As a result, the model of a linear, even end-to-end, supply chain is rapidly shifting into a dynamic digital supply network. This new model shows the paradigm shift from stable one-to-one relationships with suppliers and customers into flexible, project management-related, many-to-many networks. It also dramatizes the transition from an environment marked by boundaries between independent companies to a virtual network of capabilities.

The final winners in this new digital world will be those enterprises with direct access to information and knowledge for faster and better decision making, as well as the appropriate capabilities and resources to understand and fulfill the new customer requirements.

The Siemens "Business Unit" Approach--From the Bottom Up

Siemens' implementation projects started as early as 1995 in our high-tech computing business and used one of the very first releases of the SCOR model. At that time, the challenge was to transform the company from a high-technology, low-volume mainframe business to a high-volume, customer-responsive personal computer (PC) business.

SCOR, as a cross-industry, standardized supply chain reference model, delivered to us the business methodology and the management tools to analyze, measure, and improve the key processes in our business segments. These key processes were, as we called them then: idea to product, offer to order, order to cash, and complaint to solution.

Besides facilitating business process reengineering and best practice analysis, this approach provided valuable benchmarking information through the Integrated Supply Chain Performance Benchmarking Study (conducted by Pittiglio Rabin Todd & McGrath (1)). This study was based on the same enterprise models and process and performance data sets as the SCOR model.

By benchmarking against the SCOR model, we found we could identify innovative business architectures and process models from other industries and other countries. We could analyze these models, adapt them to our specific business requirements, and then implement them relatively quickly and easily. Access to these models helped guide our performance improvements and best-practice adoption while helping us maintain our competitiveness.

Based on these early successes of the SCOR model approach in the Siemens computing business group, other business areas within Siemens--such as medical systems, communication networks, and mobile telephones--followed with successful business improvement projects in different factories around the world.

Getting the Big Picture

The SCOR model (now in Release 5.0, with 6.0 due out soon) was developed to describe the business activities associated with all phases of satisfying a customer's demand. The model is organized around the five primary management processes of plan, source, make, deliver, and return.

The model can be used to describe supply chains that are very simple or very complex because it uses a common set of definitions. As a result, disparate industries can be linked to describe the depth and breadth of virtually any supply chain. The model has been able to describe and provide a basis for supply chain improvement for both global and site-specific projects.
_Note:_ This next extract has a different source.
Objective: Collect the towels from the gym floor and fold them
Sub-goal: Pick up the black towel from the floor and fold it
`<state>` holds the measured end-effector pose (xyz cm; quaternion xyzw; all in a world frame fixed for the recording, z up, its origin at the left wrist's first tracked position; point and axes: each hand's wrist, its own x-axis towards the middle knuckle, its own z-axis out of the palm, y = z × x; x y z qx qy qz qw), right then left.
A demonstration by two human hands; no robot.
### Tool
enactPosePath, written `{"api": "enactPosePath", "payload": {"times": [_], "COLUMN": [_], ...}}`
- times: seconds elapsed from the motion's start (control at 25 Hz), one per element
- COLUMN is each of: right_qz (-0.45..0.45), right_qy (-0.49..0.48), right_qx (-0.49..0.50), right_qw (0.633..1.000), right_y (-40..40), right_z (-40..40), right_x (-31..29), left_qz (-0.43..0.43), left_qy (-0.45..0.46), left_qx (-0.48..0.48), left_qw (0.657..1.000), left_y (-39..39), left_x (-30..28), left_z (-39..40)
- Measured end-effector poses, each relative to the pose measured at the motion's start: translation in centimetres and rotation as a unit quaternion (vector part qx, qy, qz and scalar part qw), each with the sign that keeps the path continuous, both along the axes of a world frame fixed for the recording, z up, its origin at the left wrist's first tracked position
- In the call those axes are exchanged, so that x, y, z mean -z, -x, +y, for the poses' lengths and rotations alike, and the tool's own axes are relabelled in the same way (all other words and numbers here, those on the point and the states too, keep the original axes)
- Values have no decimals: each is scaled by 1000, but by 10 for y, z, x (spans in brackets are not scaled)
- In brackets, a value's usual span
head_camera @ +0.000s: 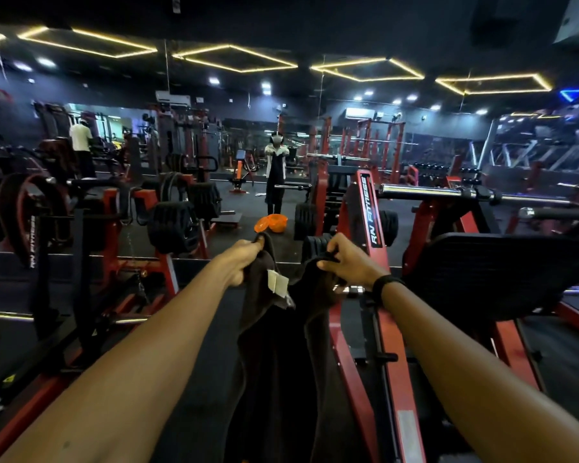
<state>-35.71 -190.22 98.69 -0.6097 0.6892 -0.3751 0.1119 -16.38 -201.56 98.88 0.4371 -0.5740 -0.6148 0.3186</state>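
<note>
Standing among the red machines, the person holds a dark towel (274,345) up at arm's length, the left hand (244,259) pinching one top corner in curled fingers and the right hand (345,262) pinching the other, so the cloth hangs down between the forearms with a pale label (277,283) showing near the left grip. To fold it well, I'd say pull the top edge taut and level, then bring the two corners squarely together. An orange basin (271,223) sits on the floor ahead.

Dim, ceiling-strip glow, warped edges.
</note>
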Motion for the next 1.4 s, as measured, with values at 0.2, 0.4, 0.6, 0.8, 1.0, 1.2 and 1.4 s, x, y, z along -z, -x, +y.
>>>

SCOR spans all customer interactions (order entry through paid invoice), all physical material transactions (from the supplier's supplier to the customer's customer, including transactions involving equipment, supplies, spare parts, bulk products, and software), and all market interactions (from the understanding of aggregate demand to the fulfillment of each order). Nevertheless, it is important to understand that the model does not attempt to describe every business process or activity. Specifically, the model, as published by the council, does not address:

* Sales and marketing (demand generation).

* Product development, or research and development (R&D).

* Some elements of post-delivery customer support.

Those limitations offer an example of one area where Siemens enhanced--or as we say, "Siemenized"--the original model from the Supply-Chain Council (as described below). It should be noted here that in general, the scope (or at least, the applied interpretation) of the model is open to permanent change. In fact, it is expected to change based upon council members' requirements. With 2001's introduction of the "return" element, for example, the model has been extended into the area of post-delivery customer support (although it does not yet reflect all activities in that area).

Significantly, too, in each company's use of SCOR, an enterprise-specific model needs to be designed, implemented, and maintained to support supply chains of various complexities and across multiple industries.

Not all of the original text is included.